Purple exist in nature lavender is purple , Amethyst is purple ,Lighting is purpleOrange and brown exist. Oranges are the various wavelengths of light between red and yellow, and browns are just those wavelengths with lower saturation.
Purple doesn't exist in the sense that there's no pure wavelength of light we can ever associate with it. (Caveat here that indigo/violet, which do have pure wavelengths, often get colloquially lumped in with purple/magenta.) Purple/magenta is just an optical illusion resulting from how our biology works. In a gross oversimplification of what is actually happening, our brains take the RBG signals we receive and sort of average them out. Since both the red and blue sensors are being triggered our brain would ordinarily average that out to be green since that's the wavelength of light that lies between the two, but our green sensors aren't being triggered at all so our brain makes up the magenta/purple colour to be able to process that conflict. This has the illusionary effect of linking the red and blue ends of the physically linear colour spectrum into a perceptually circular one.
Our perception of the combination of wavelengths of light that are reflected by or emitted by those things is purple. A pure wavelength of light that corresponds to purple doesn't exist. The reason those items look purple isn't because they're reflecting or emitting purple light, it's because our perception of the red and blue light they are reflecting or emitting is purple. It's a uniquely biologically based perception phenomenon.
To take it one step further... in some respect, all of the colours technically don't exist except as a biological perception of the wavelengths of visible light. But even then, all of the colours along the wheel moving from blue to green to red have a one-to-one correspondence with specific wavelengths of visible light. Anything in the purple section between blue and red, however, doesn't.

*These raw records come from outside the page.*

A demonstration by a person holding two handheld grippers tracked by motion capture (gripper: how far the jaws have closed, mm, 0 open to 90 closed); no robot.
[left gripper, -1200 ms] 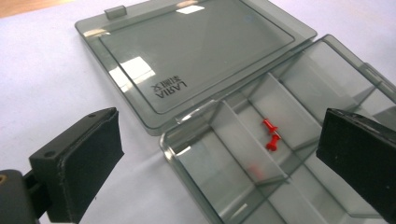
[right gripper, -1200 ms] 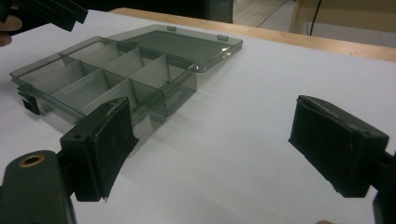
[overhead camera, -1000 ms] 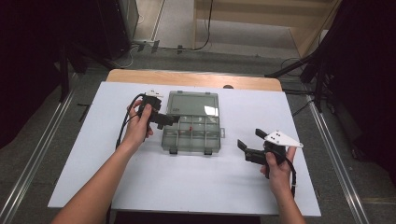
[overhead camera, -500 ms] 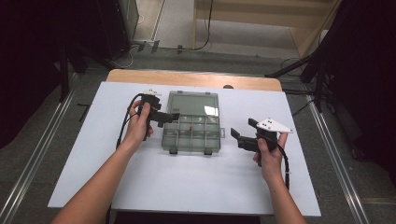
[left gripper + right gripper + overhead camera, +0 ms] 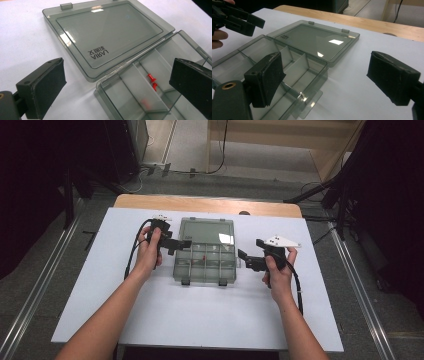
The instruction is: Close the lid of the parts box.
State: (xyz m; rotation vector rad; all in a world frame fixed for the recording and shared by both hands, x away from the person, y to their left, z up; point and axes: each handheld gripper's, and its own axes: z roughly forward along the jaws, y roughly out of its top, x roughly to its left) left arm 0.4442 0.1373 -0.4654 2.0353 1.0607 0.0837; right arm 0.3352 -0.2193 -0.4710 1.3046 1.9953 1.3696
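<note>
A smoky clear compartment box lies open mid-table, its lid [image 5: 206, 231] flat on the far side and its divided tray [image 5: 220, 270] nearer me. Red push pins [image 5: 152, 81] sit in one compartment. My left gripper [image 5: 182, 244] hovers over the tray's left far corner, open, with nothing between its pads [image 5: 47, 87]. My right gripper [image 5: 247, 260] is just right of the tray, open; its jaws have just been opening a little further. The tray's right corner [image 5: 322, 75] lies ahead of its gap, untouched by the pads [image 5: 265, 77].
The box rests on a white board [image 5: 200, 320] over a wooden table [image 5: 210, 204]. Cables trail from both grippers along the forearms. Dark stands and floor rails flank the table. The other gripper [image 5: 239, 20] shows far left in the right gripper view.
My right hand has carried its gripper left and slightly away from me, up to the tray's right side. The left hand and the box have stayed put.
</note>
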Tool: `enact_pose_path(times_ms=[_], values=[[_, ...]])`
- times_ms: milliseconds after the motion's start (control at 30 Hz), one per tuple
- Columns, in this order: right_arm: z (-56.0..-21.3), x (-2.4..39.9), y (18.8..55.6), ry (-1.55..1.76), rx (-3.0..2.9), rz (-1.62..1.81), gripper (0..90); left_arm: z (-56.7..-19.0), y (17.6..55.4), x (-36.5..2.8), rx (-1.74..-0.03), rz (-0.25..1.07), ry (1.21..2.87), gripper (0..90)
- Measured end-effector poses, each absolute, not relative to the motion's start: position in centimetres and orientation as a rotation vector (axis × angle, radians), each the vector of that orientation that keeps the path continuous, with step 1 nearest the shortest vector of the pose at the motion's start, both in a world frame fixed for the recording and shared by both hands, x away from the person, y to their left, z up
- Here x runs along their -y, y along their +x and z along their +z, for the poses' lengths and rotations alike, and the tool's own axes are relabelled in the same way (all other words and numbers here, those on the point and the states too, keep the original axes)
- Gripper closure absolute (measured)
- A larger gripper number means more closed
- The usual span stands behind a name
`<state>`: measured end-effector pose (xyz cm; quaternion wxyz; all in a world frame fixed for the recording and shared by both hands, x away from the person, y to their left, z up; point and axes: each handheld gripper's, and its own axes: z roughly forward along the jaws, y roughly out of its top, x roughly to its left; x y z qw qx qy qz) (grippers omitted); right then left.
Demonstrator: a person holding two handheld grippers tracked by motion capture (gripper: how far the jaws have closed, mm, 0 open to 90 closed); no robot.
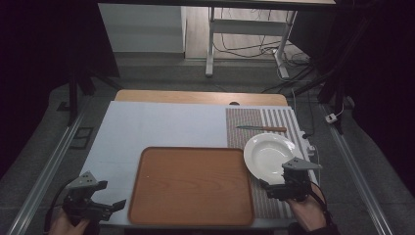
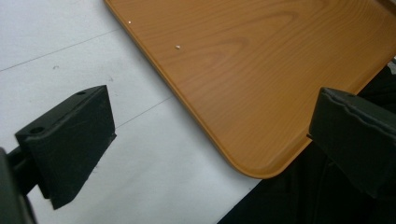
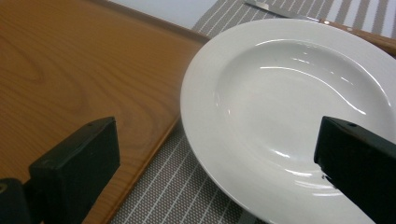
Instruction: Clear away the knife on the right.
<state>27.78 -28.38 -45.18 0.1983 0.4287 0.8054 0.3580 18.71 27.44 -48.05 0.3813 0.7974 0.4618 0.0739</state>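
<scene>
A: High view — the right gripper (image 1: 284,188) sits at the near rim of the plate (image 1: 268,155), which lies on the striped mat (image 1: 262,128), its left edge just beside the tray (image 1: 191,186). Is it gripping yet?

B: No. In the right gripper view the jaws stand wide apart with nothing between them — one over the tray edge (image 3: 154,140), one over the plate's (image 3: 280,107) bowl. I'd judge the step is taking the plate by its rim.

A: How to do it well?

B: Slide one jaw under the near rim and the other onto its top, close squarely, then lift level — glazed rims slip.

A: And the left gripper (image 1: 100,205)?

B: Spread too, empty, by the tray's near left corner (image 2: 252,168). Mind the knife (image 1: 262,129) lying beyond the plate.
</scene>
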Motion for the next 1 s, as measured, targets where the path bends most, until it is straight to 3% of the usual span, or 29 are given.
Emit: enact_pose_path(times_ms=[1000], values=[[-45.5, 27.8, 33.0, 1.245, -2.275, 0.959, 0.6, -48.0, 18.7, -27.4, -1.179, 0.195, 2.041, 0.7]])
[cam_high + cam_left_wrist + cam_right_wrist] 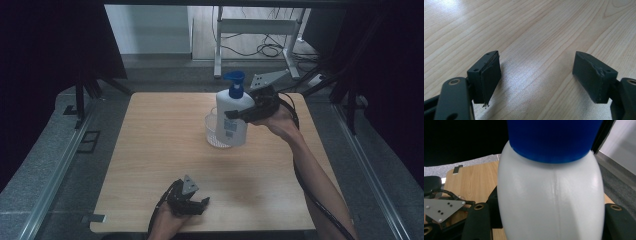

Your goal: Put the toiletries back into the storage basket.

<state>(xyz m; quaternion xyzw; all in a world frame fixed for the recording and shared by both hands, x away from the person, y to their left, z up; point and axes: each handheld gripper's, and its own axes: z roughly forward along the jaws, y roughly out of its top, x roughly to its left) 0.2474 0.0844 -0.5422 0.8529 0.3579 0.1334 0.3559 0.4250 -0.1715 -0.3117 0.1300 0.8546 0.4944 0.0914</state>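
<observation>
Pale wood worktop (165, 165) sits between dark curtains, with a grey floor and a white frame with cables beyond its far edge. Your right gripper (250, 111) has its fingers clamped on the bottle (233, 117), a white pump bottle with a blue pump head (235, 82), gripped from the side across the upper body just below the blue collar; in the right gripper view the white shoulder (551, 202) bulges between the two black fingers. The bottle stands upright at the far right of the worktop, directly in front of a clear cup (214, 131), and whether its base touches the wood or is just off it you cannot tell from above. Judge it as smooth, rounded plastic that could slide or twist in a pinch, and top-heavy once tilted because of the pump; a hold high on the body, where you have it, keeps it steady, and too hard a squeeze may dent the wall. How full it is stays hidden, so treat it as possibly heavy. The cup looks thin, light and easy to knock over, and appears to hold nothing. Your left gripper (187, 200) rests at the near edge, well apart from both, fingers (486, 80) spread over bare wood with nothing between them.
</observation>
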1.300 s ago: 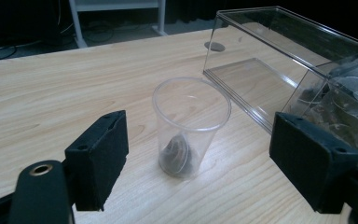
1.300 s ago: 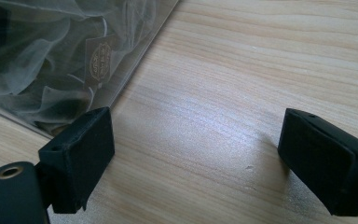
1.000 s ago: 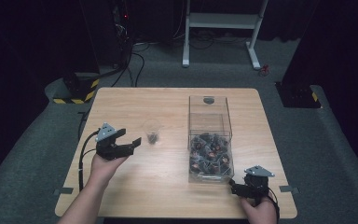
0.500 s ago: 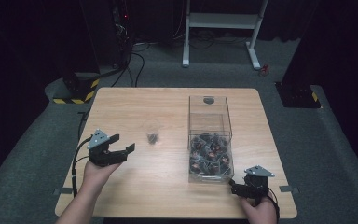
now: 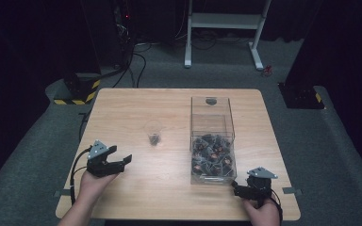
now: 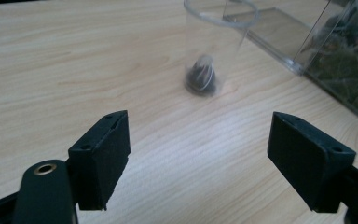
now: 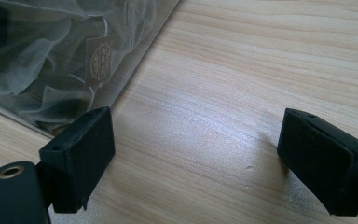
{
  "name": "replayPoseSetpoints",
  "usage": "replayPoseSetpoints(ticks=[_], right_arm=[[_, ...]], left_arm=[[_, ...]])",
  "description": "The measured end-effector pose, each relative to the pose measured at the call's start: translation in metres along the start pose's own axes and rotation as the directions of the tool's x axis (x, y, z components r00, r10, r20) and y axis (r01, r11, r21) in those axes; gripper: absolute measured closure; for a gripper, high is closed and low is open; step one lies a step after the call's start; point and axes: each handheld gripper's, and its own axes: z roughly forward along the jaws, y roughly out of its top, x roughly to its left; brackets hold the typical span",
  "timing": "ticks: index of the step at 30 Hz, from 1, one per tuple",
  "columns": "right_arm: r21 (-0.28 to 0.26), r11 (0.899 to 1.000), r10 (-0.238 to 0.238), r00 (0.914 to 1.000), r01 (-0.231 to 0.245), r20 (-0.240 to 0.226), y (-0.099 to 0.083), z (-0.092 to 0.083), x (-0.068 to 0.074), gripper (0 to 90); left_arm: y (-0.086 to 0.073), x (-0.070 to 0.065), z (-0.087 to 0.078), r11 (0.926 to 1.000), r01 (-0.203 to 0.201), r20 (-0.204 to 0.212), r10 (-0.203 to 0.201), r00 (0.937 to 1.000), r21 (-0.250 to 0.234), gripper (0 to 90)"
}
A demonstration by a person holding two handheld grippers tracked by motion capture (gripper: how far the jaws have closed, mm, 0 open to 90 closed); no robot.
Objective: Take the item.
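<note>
Nearest the bottom edge of the high view, we hold our right gripper [image 5: 245, 189] at lower right, jaws wide and holding nothing, just beside the near corner of the clear box [image 5: 213, 175]. In the right gripper view the box wall and its wrapped sachets [image 7: 60, 70] sit at upper left, with bare table [image 7: 242, 93] between the jaws. At lower left of the high view, our left gripper [image 5: 121, 161] is also wide and free, pointing toward the middle. Farther up, near the centre of that frame, stands the clear cup [image 5: 153, 133] with one dark sachet [image 6: 202, 77] at its bottom, well apart from our jaws. We judge one sachet delivered and another fetch due: next we must reach into the box, pinching a single sachet.
</note>
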Motion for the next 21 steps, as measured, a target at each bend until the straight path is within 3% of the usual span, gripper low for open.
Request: replayPoseSetpoints(ticks=[7,14,21], right_arm=[[0.000,1.000,0.000,1.0000,0.000,0.000,0.000,0.000,0.000,10.8],[0.000,1.000,-0.001,1.0000,0.001,-0.001,0.000,0.000,0.000,10.9],[0.000,1.000,-0.001,1.0000,0.001,-0.001,0.000,0.000,0.000,10.9]], left_arm=[[-0.017,-0.001,0.004,0.9985,-0.016,-0.009,0.016,0.9998,0.052,21.0],[-0.039,-0.003,0.006,0.9897,-0.053,-0.025,0.057,0.9980,0.133,20.4],[-0.061,-0.008,0.005,0.9816,-0.060,-0.011,0.063,0.9979,0.181,20.2]])
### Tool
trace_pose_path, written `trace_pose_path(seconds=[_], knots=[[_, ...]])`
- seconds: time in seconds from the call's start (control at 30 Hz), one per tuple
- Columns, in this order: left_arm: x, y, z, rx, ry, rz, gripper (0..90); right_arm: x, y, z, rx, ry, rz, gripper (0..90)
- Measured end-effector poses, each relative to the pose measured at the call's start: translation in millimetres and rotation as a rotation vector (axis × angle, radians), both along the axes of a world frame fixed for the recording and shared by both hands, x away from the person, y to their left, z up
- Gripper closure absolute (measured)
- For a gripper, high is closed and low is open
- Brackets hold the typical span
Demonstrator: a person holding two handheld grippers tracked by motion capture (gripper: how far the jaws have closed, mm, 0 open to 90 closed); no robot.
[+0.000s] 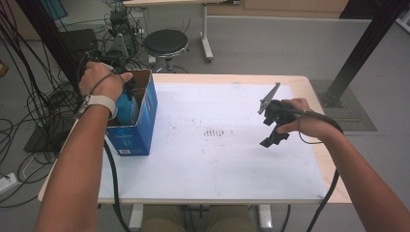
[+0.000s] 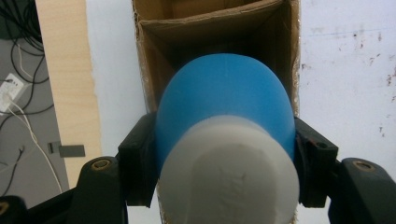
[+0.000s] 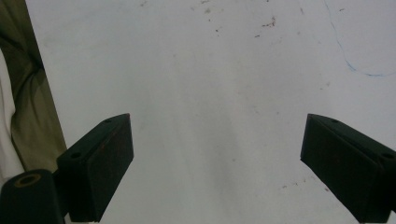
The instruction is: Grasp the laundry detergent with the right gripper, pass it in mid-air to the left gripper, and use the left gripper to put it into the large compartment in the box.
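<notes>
While the left gripper (image 2: 224, 154) clamps the blue bottle (image 2: 224, 102), the box (image 2: 154, 28) hides its base. Right gripper (image 3: 217, 163) gapes wide, holding nothing, over the desk (image 3: 210, 70).

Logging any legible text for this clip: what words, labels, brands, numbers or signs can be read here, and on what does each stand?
Blue cardboard box, near side: a line of white print, too small and blurred to read.
Same box, lower corner: a small white label, unreadable.
Blue bottle with its white cap: no print visible.
White table cover: dark specks and stains, no writing.
Nothing can be quoted as it reads.
</notes>
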State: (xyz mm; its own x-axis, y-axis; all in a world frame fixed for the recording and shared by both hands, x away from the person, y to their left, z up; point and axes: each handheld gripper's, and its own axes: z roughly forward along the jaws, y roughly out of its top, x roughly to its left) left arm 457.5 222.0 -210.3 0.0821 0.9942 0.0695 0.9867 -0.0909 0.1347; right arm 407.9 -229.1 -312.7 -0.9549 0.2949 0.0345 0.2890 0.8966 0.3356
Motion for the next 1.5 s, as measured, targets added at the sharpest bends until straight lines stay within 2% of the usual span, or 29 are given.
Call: trace_pose_path(seconds=[0.17,0.57,0.63,1.5], knots=[[-0.5,1.3,-4.3,-0.003,-0.009,0.005,37.5,-0.1,0.3,-1.1,0.003,0.003,-0.002,9.6],[0.1,1.3,-19.3,0.0,0.005,-0.001,37.5,-0.4,-2.1,-2.8,0.004,0.007,-0.012,9.5],[-0.4,1.4,-21.4,-0.001,-0.006,0.0,37.5,-0.5,-2.4,-3.7,0.001,0.01,-0.014,9.5],[1.2,2.0,-45.3,0.001,0.019,-0.005,37.5,0.2,-4.3,-10.4,0.008,0.023,-0.021,9.5]])
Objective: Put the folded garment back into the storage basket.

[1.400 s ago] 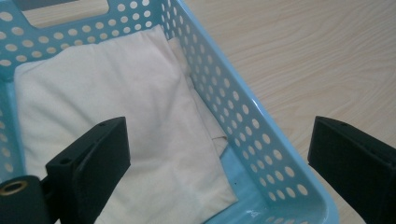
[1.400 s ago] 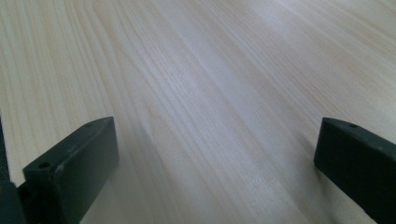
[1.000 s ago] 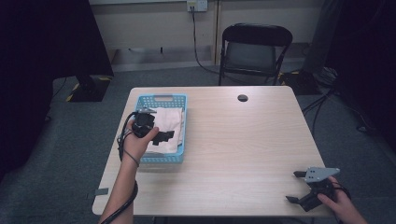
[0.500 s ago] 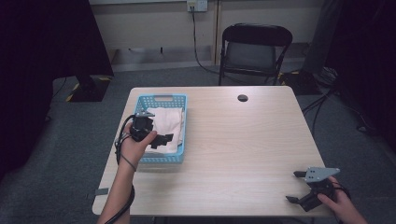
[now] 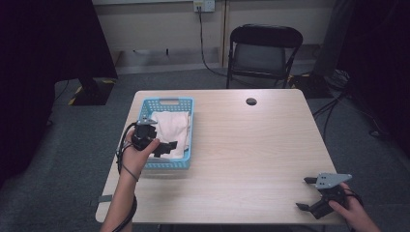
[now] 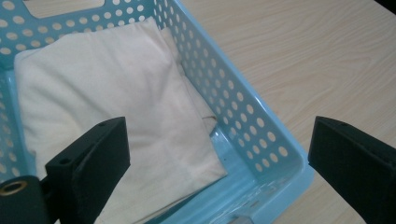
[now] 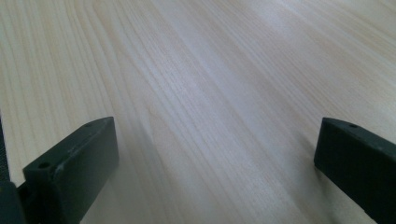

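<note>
High view: the whole table [image 5: 251,159] shows, with a blue basket [image 5: 167,102] at its left part, a folded cream cloth [image 5: 170,128] inside it, and a small dark round thing [image 5: 251,101] near the far edge.
Left gripper view: close on the basket's near corner; the dotted wall [image 6: 243,126] runs between the two jaws, which the high view is too small to show.
Right gripper view: bare wood grain of the table between the jaws, nothing else.
Left gripper [image 5: 167,147]: jaws spread wide, holding nothing. It hangs over the basket's near end. One jaw sits above the cloth [image 6: 116,102], the other outside the basket wall over the table [image 6: 299,56]. Whether a jaw touches the cloth cannot be told.
Right gripper [image 5: 305,193]: jaws spread wide, empty, over the table's near right corner, well apart from the basket.
Cloth: lies flat in the basket, filling most of its floor; a strip of blue floor shows at the near corner by the wall.
Edges: the basket stands close to the table's left edge; the right gripper is just inside the near edge.
Open room: the table's middle and right side lie bare between the two grippers.
Beyond the table: a dark folding chair [image 5: 265,50] stands on grey floor behind the far edge.
</note>
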`<state>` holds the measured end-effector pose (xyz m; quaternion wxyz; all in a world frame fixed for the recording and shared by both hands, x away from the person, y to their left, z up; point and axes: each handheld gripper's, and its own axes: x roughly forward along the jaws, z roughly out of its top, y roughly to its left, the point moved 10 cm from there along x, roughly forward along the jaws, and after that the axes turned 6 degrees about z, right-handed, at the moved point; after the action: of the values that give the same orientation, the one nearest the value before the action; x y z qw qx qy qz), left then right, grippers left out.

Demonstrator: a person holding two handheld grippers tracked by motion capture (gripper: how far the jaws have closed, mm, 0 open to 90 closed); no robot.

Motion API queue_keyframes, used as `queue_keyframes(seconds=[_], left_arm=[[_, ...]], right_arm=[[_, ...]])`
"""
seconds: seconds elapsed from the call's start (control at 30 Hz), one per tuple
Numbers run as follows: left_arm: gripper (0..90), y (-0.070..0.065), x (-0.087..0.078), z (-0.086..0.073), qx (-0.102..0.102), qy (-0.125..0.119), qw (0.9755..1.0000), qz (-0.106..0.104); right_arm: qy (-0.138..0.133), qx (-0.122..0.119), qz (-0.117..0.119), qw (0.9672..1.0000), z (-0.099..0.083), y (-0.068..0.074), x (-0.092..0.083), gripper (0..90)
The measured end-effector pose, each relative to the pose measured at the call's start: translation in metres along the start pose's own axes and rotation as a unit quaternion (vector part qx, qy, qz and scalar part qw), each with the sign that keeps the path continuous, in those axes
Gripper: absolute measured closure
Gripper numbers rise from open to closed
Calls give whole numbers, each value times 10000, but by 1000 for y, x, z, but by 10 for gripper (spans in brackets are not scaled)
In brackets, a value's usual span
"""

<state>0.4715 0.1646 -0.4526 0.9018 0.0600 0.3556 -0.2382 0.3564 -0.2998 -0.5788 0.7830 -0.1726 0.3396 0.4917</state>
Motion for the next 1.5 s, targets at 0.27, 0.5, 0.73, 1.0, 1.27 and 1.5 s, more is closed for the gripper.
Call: queue_keyframes(seconds=[0.27, 0.5, 0.73, 1.0, 1.27, 1.5], left_arm=[[47, -3, -1, -3, 39, -33, 10000, 2], [48, -5, -3, -6, 68, -72, 9999, -19], [48, -4, -7, -11, 84, -107, 9999, 1], [48, 0, -11, -15, 119, -156, 9998, 106], [48, 3, -15, -23, 104, -180, 9997, 142], [47, 1, -16, -27, 172, -182, 9996, 149]], right_arm=[[-1, 0, -1, 10000, 0, 0, 0, 0], [0, 1, -1, 10000, 0, 0, 0, 0], [-1, -2, 0, 10000, 0, 0, 0, 0], [0, 0, 0, 10000, 0, 0, 0, 0], [0, 1, 0, 10000, 0, 0, 0, 0], [0, 0, 0, 10000, 0, 0, 0, 0]])
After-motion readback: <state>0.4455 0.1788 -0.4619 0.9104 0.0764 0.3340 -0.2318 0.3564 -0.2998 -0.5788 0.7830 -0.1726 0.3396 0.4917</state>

And to take it even one step further than that... if our eyes instead had yellow, indigo and orange receptors then those 3 colours would be the primary colours of visible light and their immediate combinations would be the primary colours of pigments, and the one that was the combination of orange and indigo would be that system's colour that didn't actually exist. And we probably wouldn't see red or perceive it as a shade of orange since orange would be the limit of our visible light. Likewise, we likely would have more colours past indigo that we don't see now since we'd be able to see further past indigo than we do now. Colour is inherently a function of our biology with light as the input variable.
You're right.
What I was trying to get at is that our eyes only have cones for the colors red, green, and blue.
All of the other colors are our brains making something up to associate with the other wavelengths.